However the new mobile operating system brought with it a bigger issue for website owners, as publishers no longer receive Google referral data from IOS 6 users.

As pointed out by Search Engine Land, the problem is caused by Apple’s decision to route Google searches made through the Safari search box to an encrypted version of Google search.

It means a big proportion of Safari organic search traffic is now being misread as being 'direct' traffic, so publishers don’t know how IOS 6 users found their websites through organic Google search.

To reveal the scale of the problem, e-business consultant Dan Barker has created a free Google Analytics dashboard that compares search versus direct traffic from IOS 5 and IOS 6.
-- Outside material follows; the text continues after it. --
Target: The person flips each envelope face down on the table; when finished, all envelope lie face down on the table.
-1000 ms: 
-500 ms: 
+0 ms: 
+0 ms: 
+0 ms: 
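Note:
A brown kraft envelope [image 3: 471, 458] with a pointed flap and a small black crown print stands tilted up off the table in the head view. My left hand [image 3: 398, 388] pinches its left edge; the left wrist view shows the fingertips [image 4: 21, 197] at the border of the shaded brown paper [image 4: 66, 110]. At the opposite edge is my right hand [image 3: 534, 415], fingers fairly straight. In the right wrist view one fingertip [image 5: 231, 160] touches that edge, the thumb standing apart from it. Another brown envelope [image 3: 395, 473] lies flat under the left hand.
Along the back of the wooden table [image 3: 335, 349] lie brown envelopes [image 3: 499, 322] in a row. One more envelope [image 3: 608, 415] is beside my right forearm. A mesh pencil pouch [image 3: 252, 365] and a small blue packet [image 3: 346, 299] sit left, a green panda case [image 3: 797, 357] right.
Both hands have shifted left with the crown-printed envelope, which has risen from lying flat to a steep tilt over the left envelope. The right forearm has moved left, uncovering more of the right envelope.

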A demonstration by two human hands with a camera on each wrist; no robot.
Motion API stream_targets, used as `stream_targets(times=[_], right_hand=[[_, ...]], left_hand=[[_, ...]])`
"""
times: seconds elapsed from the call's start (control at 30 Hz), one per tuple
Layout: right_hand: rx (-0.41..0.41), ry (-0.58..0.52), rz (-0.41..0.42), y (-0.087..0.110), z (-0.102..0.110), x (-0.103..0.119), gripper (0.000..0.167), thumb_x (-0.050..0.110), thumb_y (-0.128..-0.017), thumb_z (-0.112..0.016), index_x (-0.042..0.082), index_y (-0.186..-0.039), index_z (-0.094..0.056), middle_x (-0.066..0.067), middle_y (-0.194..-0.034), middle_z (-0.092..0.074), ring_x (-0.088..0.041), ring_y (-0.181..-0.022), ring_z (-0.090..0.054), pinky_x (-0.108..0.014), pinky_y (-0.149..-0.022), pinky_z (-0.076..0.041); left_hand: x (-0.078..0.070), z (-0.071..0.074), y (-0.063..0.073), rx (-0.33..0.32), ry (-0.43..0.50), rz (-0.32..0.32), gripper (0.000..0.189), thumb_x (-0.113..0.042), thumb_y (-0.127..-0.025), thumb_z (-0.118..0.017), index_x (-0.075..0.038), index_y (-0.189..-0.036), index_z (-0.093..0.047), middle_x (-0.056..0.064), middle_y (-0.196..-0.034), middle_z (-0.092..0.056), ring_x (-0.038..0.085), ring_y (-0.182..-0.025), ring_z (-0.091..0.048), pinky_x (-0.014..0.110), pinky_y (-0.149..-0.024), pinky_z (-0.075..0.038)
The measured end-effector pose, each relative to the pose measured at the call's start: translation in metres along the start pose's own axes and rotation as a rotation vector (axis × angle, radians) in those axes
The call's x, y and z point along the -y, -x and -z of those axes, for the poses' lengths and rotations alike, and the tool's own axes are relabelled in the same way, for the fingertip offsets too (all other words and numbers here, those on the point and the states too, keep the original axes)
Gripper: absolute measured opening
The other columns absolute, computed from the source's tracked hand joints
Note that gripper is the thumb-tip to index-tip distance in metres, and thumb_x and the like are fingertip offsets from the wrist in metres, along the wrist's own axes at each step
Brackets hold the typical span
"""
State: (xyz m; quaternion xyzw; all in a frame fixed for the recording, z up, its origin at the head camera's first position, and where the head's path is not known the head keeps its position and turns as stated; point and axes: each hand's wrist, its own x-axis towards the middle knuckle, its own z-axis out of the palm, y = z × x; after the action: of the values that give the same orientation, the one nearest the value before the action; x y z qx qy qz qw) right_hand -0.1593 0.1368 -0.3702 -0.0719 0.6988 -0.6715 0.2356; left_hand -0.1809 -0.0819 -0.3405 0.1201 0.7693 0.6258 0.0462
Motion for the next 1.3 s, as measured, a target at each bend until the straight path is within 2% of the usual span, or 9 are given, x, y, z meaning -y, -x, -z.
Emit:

Stats from Econsultancy.com show that organic traffic makes up 51% of visits from IOS 5, but for IOS 6 the figure plummets to 14%.

 

Clearly this is caused by Apple’s decision to encrypt referral data, so as more people upgrade to the new operating system it’s going to become an even bigger issue for website owners.

Barker also highlighted the impact on three anonymous websites. These graphs show the orange 'direct' line rising over time as the blue 'organic' line drops proportionally.

Apple’s decision to encrypt Google referral traffic from Safari follows a similar move by Google to hide data from logged in users.

It means that search traffic from anyone with a Google account now shows up as ‘not provided’ in Google Analytics.

Last year we noticed that this was impacting around 33% of our search referals from the US, and 'not provided' had even usurped Econsultancy brand terms as our top search referral.

This is great news from a user privacy perspective, as it means that two of the world’s biggest tech companies are protecting search data.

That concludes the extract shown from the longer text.